In his general theory of relativity, Albert Einstein came to the conclusion that the universe should be expanding, but the observational evidence of the time did not indicate that. Thus, half reluctantly, Einstein introduced a constant in these equations, called the cosmological constant, so that the universe would remain static. In the next decade, from 1920, began to appear the first observational evidence that the universe was not static. Observations of galaxies made by Edwin Hubble showed that all of them were active, all moving away from each other, as if they were on a balloon being inflated.
Einstein revised its equations, withdrew such constant and stated that it would have been the biggest nonsense that he had done. Since then, the interpretation of these equations – very complicated, by the way – led us to believe that the universe began with a singularity where all matter in the universe was concentrated and suddenly began a rapid expansion. This is the Big Bang. This term was coined by Fred Hoyle, a proponent of the theory of static universe, much more critical in tone than to actually clarify. This causes a lot of confusion when it comes to understanding the physics of the process. There was a big explosion, there is a center from which everything seems to go away, there was no before and there is nothing “outside” of the universe.But that’s a topic for another time.
Since then, astronomers have been trying to measure the speed of expansion of the universe and trying to know what kind of fate the universe would – if the expansion would be eternal or not. In all cases, the expansion would be slowed down.

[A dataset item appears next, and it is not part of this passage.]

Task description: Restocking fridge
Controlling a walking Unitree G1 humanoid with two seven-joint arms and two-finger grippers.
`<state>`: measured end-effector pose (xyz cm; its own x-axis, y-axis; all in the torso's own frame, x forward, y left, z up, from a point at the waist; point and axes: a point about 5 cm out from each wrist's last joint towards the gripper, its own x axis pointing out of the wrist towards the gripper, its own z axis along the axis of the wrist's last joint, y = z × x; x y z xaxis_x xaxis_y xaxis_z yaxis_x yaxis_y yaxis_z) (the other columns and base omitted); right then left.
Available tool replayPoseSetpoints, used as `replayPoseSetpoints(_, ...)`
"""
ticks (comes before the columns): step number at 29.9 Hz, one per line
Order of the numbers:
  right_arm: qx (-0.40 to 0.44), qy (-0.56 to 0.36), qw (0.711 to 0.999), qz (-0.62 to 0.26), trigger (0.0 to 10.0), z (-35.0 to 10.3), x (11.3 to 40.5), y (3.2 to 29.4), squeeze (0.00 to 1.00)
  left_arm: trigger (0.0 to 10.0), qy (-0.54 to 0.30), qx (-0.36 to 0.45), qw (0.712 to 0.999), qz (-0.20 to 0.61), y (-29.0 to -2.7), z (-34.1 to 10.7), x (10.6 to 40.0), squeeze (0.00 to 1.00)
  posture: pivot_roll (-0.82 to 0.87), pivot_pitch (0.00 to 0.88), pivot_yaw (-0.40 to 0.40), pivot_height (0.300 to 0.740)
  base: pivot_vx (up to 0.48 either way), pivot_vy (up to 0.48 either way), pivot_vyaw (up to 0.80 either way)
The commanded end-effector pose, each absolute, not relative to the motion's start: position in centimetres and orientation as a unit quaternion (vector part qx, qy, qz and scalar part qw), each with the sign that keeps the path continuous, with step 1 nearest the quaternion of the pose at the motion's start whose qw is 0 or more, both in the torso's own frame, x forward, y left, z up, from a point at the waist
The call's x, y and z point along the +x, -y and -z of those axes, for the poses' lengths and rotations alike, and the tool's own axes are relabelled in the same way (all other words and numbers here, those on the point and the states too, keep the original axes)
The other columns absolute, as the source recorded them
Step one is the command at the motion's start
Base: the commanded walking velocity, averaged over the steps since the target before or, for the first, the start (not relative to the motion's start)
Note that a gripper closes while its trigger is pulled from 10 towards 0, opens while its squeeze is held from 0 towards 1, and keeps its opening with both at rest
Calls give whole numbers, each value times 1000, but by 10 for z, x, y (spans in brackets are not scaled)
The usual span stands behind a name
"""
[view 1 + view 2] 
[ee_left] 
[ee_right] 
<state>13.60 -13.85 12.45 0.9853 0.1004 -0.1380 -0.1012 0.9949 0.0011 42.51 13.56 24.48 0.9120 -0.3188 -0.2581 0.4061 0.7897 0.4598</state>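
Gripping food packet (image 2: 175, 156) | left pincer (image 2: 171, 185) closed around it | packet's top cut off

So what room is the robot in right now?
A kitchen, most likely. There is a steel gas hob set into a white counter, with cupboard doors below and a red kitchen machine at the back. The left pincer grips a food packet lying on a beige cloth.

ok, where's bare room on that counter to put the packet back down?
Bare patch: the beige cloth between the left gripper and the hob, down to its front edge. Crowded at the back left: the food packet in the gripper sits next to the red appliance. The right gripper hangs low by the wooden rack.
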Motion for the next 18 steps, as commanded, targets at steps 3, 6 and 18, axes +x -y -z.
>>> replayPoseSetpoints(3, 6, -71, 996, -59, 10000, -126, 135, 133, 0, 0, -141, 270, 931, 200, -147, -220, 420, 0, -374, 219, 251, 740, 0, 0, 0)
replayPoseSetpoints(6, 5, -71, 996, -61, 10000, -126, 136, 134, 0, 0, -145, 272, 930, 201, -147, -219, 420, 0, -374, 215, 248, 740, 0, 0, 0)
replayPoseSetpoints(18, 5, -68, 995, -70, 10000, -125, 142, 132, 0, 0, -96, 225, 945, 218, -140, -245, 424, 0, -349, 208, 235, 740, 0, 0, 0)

But behold, in mid-1990, using supernovae to study the expansion of the universe, Saul Perlmutter and a team of collaborators have discovered that, in fact, the universe is expanding rapidly! A discovery so fantastic and so unexpected that earned the Nobel Prize in Physics in 2011. Until today there is no explanation for it. It was there that coined the term dark energy, which makes up 72% of the universe and no one knows what it is. Many theories try to explain this component that almost three quarters of the universe, but so far nothing very plausible. What happened was the resurrection of the cosmological constant, but now not to brake the universe, as Einstein envisioned, but to accelerate it.

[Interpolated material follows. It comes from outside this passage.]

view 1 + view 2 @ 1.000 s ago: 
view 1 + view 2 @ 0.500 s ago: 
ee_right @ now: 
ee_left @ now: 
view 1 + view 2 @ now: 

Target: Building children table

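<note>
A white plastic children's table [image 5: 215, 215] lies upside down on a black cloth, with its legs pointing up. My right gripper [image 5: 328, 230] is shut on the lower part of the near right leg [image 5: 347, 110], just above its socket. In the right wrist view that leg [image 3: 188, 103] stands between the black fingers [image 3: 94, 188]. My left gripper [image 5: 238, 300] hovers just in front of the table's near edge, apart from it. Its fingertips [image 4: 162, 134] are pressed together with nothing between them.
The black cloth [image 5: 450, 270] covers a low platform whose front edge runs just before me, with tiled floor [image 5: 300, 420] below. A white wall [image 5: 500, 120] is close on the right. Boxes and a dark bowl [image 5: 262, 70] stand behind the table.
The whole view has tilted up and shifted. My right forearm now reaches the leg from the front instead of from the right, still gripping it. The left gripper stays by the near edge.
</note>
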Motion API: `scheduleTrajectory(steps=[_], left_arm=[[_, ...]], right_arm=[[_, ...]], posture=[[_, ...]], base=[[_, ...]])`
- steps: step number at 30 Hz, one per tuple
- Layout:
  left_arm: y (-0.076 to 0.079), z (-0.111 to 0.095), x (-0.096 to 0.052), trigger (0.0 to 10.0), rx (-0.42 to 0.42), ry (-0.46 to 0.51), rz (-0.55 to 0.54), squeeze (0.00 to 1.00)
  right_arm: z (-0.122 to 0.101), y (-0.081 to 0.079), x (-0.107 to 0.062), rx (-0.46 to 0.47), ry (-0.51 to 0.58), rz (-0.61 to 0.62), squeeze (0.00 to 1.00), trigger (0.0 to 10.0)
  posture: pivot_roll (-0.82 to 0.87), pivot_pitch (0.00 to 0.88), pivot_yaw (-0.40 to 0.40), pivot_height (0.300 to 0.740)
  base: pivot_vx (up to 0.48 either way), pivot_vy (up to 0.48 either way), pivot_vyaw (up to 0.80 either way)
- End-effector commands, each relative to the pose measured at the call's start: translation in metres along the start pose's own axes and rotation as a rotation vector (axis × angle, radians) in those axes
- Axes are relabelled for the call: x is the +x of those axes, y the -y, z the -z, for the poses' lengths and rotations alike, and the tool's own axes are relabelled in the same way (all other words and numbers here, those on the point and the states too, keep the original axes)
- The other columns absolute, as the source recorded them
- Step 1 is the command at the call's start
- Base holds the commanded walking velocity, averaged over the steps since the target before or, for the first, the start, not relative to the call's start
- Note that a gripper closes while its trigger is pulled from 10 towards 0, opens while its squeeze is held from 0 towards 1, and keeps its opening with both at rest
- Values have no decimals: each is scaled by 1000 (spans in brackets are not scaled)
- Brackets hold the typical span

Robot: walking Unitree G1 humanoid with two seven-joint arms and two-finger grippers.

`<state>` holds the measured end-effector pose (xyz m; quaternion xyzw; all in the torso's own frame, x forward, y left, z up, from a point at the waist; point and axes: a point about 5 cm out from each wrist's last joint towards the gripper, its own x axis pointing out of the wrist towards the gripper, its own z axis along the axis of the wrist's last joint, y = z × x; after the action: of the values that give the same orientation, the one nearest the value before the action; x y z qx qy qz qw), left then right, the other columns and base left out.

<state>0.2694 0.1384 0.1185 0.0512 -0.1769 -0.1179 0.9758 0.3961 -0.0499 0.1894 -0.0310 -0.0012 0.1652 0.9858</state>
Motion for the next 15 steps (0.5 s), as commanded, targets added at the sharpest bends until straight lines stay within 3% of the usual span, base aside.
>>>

From the observational point of view, an international collaboration between the U.S., Japan, Canada, Spain and Brazil just announced some results in order to better understand this strange form of energy that is accelerating the universe.

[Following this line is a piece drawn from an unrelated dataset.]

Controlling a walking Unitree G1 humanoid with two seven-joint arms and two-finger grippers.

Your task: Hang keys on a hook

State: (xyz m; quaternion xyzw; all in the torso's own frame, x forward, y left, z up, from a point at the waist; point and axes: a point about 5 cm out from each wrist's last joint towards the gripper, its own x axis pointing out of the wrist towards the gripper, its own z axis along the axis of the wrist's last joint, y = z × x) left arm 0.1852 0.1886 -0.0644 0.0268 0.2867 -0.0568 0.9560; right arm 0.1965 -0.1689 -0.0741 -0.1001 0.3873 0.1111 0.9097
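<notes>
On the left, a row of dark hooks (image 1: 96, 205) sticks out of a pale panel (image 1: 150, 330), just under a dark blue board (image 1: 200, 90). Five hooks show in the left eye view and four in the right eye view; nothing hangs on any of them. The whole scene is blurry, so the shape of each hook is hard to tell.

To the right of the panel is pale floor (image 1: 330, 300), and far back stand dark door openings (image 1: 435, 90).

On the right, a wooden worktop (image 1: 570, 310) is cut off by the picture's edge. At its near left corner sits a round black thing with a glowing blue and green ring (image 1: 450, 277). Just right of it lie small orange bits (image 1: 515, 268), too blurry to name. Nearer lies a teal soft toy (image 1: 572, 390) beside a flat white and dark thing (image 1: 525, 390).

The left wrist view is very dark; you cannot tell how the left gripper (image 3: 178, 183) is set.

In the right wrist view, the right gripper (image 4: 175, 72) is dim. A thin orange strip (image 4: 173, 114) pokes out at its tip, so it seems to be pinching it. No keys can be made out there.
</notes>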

The project Spectroscopic Search for Baryons Acoustic Oscillations (Boss, its acronym in English) using the spectra of galaxies obtained by another project – SDSS – and aims to study the Universe in three distinct phases. The first phase was when he was young and severity prevailed on dark energy and the universe was slowing down. The second is intermediate in severity and kind of dark energy is balanced, and the other is newer, more evolved with the universe, when dark energy began to dominate and the universe came to be accelerated.
For information of the universe when he was still young – about 2 billion years old – the Boss team used spectra of more than 48 000 quasars, very bright cores of very distant galaxies, 11.5 billion light years . The light of quasars will be partially absorbed by clouds of gas distributed along the way. That way, you can map the position of the galaxies and clouds. The baryon acoustic oscillation is actually a periodic variation in the distribution of galaxies and intergalactic gas clouds – visible matter, or baryonic – that end up revealing also the distribution of dark matter.
With these results, the team intends to characterize the Boss when the Universe was still dominated by gravity and was slowed by it. With this, seek to understand the origin of this mysterious component of the universe, showing also the transition between a universe dominated by gravity to one dominated by dark energy, which took place about 5 or 6 billion years ago.